Since each vector includes 4096 elements, no one processing tile can process the entire vector alone (because each processing tile is capable of processing 64 elements) unless it is processed sequentially, which is inefficient, slow and suffers from unnecessary latency.

Accordingly, the input data 299 may be divided into smaller portions. For example, vector A=(a₁, . . . , a₄₀₉₆) may be divided into 64 portions each with 64 elements. In other words, vector A=(A₁, A₂, . . . , A₆₄) where A₁=(a₁, . . . , a₆₄), A₂=(a₆₅, . . . , a₁₂₈), A₃=(a₁₂₉, . . . , a₁₉₂), etc. Similarly vector B=(b₁, . . . , b₄₀₉₆) may be divided into 64 portions each with 64 elements. In other words, vector B=(B₁, B₂, . . . , B₆₄) where B₁=(b₁, . . . , b₆₄), B₂=(b₆₅, . . . , b₁₂₈), B₃=(b₁₂₉, . . . , b₁₉₂), etc. Similarly other vectors of the input data 299 are divided into smaller portions.
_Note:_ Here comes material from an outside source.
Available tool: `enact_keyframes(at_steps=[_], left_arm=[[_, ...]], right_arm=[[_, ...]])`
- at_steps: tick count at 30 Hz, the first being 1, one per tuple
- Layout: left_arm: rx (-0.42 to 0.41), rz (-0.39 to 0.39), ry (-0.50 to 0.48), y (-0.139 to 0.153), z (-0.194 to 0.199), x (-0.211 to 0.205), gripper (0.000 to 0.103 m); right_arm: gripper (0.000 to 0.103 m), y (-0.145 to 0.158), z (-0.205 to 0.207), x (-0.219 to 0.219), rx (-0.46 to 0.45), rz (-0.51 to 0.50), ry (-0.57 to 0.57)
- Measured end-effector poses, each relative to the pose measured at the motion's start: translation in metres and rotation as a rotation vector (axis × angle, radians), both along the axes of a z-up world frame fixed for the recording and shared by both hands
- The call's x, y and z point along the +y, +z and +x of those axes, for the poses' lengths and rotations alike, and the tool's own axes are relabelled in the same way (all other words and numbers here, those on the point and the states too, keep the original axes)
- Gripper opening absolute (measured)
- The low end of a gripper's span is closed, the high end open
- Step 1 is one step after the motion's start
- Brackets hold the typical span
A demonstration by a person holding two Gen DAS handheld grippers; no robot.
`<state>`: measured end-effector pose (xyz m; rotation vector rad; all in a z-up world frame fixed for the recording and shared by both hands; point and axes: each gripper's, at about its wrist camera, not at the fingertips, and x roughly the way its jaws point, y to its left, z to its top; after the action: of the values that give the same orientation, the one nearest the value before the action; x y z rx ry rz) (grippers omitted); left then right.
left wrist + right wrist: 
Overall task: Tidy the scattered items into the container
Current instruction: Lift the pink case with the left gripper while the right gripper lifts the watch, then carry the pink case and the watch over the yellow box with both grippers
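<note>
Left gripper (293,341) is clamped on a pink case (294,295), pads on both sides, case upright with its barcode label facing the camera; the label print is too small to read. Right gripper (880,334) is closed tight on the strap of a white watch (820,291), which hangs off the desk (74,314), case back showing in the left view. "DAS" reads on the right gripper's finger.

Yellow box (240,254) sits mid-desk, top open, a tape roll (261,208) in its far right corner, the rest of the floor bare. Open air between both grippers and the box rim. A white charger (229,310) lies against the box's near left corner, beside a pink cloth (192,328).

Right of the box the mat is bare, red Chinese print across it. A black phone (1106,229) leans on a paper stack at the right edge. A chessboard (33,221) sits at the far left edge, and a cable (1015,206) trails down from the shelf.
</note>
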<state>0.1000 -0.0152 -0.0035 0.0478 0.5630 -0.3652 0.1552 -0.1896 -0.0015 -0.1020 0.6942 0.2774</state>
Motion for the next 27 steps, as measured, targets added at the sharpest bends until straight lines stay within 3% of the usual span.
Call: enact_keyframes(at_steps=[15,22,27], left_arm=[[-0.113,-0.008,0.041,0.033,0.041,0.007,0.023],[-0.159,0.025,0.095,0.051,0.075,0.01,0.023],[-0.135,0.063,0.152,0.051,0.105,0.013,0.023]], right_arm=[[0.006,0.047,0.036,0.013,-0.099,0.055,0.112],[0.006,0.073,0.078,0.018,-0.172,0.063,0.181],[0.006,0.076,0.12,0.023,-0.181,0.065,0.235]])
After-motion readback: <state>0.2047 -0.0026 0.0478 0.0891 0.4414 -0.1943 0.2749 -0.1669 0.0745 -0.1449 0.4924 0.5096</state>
For example, vector C=(C₁, C₂, . . . , C₆₄) where C₁=(c₁, . . . , c₆₄), C₂=(c₆₅, . . . , C₁₂₈), C₃=(C₁₂₉, . . . , c₁₉₂), etc., vector D=(D₁, D₂, . . . , D₆₄) where D₁=(d₁, . . . , d₆₄), D₂=(d₆₅, . . . , d₁₂₈), D₃=(d₁₂₉, . . . , d₁₉₂), etc., vector E=(E₁, E₂, . . . , E₆₄) where E₁=(e₁, . . . , e₆₄), E₂=(e₆₅, . . . , e₁₂₈), E₃=(e₁₂₉, . . . , e₁₉₂), etc., vector F=(F₁, F₂, . . . , F₆₄) where F₁=(f₁, . . . , f₆₄), F₂=(f₆₅, . . . , f₁₂₈), F₃=(f₁₂₉, . . . , f₁₉₂), etc., vector G=(G₁, G₂, . . . , G₆₄) where G₁=(g₁, . . . , g₆₄), G₂=(g₆₅, . . . , g₁₂₈), G₃=(g₁₂₉, . . . , g₁₉₂), etc., vector H=(H₁, H₂, . . . , H₆₄) where H₁=(h₁, . . . , h₆₄), H₂=(h₆₅, . . . , h₁₂₈), H₃=(h₁₂₉, . . . , h₁₉₂), etc., vector I=(I₁, I₂, . . . , I₆₄) where I₁=(i₁, . . . , i₆₄), I₂=(i₆₅, . . . i₁₂₈), I₃=(i₁₂₉, . . . , i₁₉₂), etc., and vector J=(J₁, J₂, . . . , J₆₄) where J₁=(j₁, . . . , j₆₄), J₂=(j₆₅, . . . , j₁₂₈), J₃=(j₁₂₉, . . . , j₁₉₂), etc. As such, the input data 299 that is divided and may form data input associated with each processing tile. For example, data 201A, 202A, 203A, 204A, . . . , 264A, are formed for processing by their respective processing tiles 201, . . . , 264.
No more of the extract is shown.